How ANOVA helps ensure process data lead to accurate, defensible decisions.
The two-sample t-test determines if two population means are equal. Typical applications involve testing whether a new process or treatment outperforms a current one. But what if we have three or more means we want to test? The t-test is inappropriate for this analysis.

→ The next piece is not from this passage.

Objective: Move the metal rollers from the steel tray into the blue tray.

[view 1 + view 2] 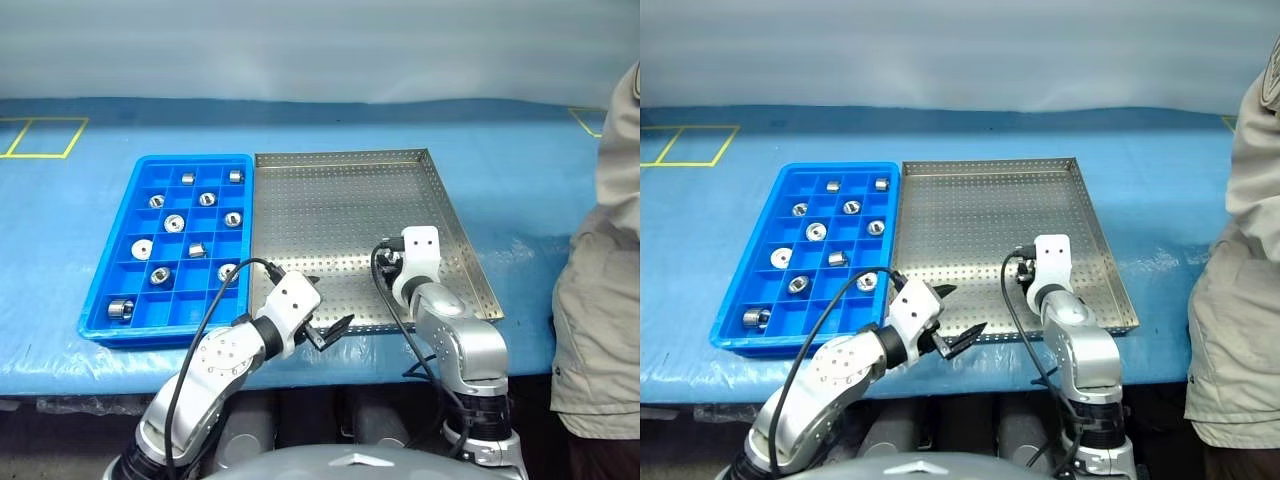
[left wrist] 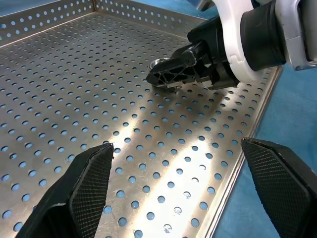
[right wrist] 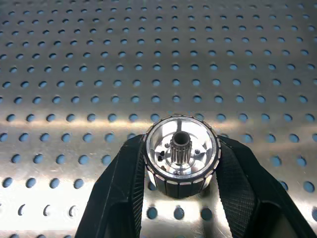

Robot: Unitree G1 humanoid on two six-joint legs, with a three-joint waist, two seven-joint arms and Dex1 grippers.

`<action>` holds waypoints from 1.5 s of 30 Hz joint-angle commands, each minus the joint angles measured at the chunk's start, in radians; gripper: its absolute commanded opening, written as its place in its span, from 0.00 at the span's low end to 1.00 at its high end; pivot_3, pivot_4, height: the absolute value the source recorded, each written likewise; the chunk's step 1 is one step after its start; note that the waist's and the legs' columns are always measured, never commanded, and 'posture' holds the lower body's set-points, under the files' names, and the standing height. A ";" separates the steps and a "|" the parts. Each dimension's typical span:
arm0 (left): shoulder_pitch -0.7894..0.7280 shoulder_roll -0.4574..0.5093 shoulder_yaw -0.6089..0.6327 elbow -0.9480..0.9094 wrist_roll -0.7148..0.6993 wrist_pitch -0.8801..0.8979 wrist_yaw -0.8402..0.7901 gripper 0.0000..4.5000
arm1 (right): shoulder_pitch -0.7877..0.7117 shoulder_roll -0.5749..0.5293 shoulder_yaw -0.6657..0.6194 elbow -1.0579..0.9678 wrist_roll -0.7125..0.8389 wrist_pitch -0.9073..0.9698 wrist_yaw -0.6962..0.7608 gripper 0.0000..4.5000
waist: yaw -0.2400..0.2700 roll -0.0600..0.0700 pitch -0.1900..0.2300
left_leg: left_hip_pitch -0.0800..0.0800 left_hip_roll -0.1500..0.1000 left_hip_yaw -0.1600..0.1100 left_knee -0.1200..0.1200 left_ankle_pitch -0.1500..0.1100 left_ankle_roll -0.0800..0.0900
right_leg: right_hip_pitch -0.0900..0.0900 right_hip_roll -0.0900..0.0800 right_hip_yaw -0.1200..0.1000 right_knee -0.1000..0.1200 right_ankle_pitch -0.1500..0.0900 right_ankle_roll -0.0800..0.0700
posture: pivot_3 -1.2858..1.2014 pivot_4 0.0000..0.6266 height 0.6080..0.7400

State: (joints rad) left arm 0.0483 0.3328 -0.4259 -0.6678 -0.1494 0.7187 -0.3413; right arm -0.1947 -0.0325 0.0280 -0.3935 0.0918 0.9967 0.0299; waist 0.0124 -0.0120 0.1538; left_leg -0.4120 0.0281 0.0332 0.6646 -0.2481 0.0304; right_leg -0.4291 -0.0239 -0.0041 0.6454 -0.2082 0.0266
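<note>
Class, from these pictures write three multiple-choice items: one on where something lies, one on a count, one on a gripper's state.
1. Where does the bright blue plastic compartment tray lie?
A. On the robot's left of the perforated steel tray
B. On its right
C. Stacked on it

2. How many shiny metal rollers are in the steel tray?
A. None
B. One
C. Five

3. The right gripper is:
A. Wide open
B. Shut on a roller
C. Holding the blue tray

Answers:
1 A: the blue tray sits beside the steel tray, on the robot's left.
2 B: a single metal roller shows there.
3 B: the right gripper has both fingers against that roller.
</note>
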 commanded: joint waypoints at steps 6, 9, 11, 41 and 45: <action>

For example, a young engineer tests the mean brightener concentration in their four acid copper pulse plating tanks (A, B, C, D). There are six pairwise comparisons: AB, AC, AD, BC, BD, CD. Using the t-test, if the probability of correctly accepting the null hypothesis for each test is 1 – α = 0.95, then the probability of correctly accepting the null hypothesis for all six tests is (0.95)6 = 0.74, or 74%. In other words, 1 – 0.74 = 26% chance of committing a Type I error. Recall that a Type I error occurs when we reject a true null hypothesis (no statistical difference) and claim that there is a statistical difference. The multiple comparisons cause a significant increase in Type I errors. The appropriate procedure for testing the equality of several means is the analysis of variance.1
R.A. Fisher, a British statistician, invented the analysis of variance (ANOVA) in 1918. While the t-test compares only two groups, Fisher designed the ANOVA to permit comparisons among multiple groups using a single test. The ANOVA gained popularity after being included in Fisher’s text Statistical Methods for Research Workers in 1925. Today, the ANOVA is the most useful technique in the field of statistical inference. The ANOVA is a general linear statistical model technique used to test the hypothesis that the means of two or more groups are equal. The linear function refers to the mathematical relationship between the model parameters and the dependent variable (y). Specifically, the response variable (y) is a linear function of the model, meaning the average outcome relates linearly to each term in the model.2
There are two types of assumptions with the ANOVA model. The first assumption is about the form of the model. These initial assumptions pertain to choosing the correct predictors (they are related to the response variable), and the average outcome is linearly related to each term in the model.2,3
The second assumption concerns the distribution of the errors (residuals). It is generally assumed that the sampled populations are approximately distributed, that the observations are independent, that the variances remain equal across groups (homogeneity) and that the observations come from random sampling. The ANOVA technique proves robust to minor deviations from normality, independence and homogeneity. You can gather clues about whether most of these assumptions will be met before building the model. But we typically build the model first and then verify the assumptions. Suppose you’ve done the foundational work in the early steps. In that case, testing assumptions is about looking for minor deviations, not major transgressions.2,3
The ANOVA tests the null hypothesis (H0) that two or more population means are equal versus the alternative hypothesis (H1) that at least one mean is different. Using the formal notation of statistical hypotheses, for k means we write:
H0: μ1 = μ2 =…= μk
H1: At least one mean is not equal to the others
In statistics, the alternative hypothesis can be either one-tailed or two-tailed. The one-tailed tests are for either inferiority or superiority, while the two-tailed tests are for parity (not equal). The ANOVA is a bit more complex. With ANOVA, we test “not all means are equal.” Suppose we are comparing three groups; the alternative hypothesis says that at least one of the following is true:
Mean 1 is not equal to mean 2.
Mean 1 is not equal to mean 3.
Mean 2 is not equal to mean 3.
As implied, the ANOVA analyzes variances to test means. But why analyze variances to derive conclusions about the means? Remember that “means are different.” The larger the differences between the means, the greater the variation present. The ANOVA assesses the amount of variability between the group means in the context of the variation within groups to determine whether the mean differences are statistically significant. When the ANOVA signals statistically significant results (p-value < 0.05), indicating that not all means are equal, post hoc tests are needed to complete pairwise comparisons.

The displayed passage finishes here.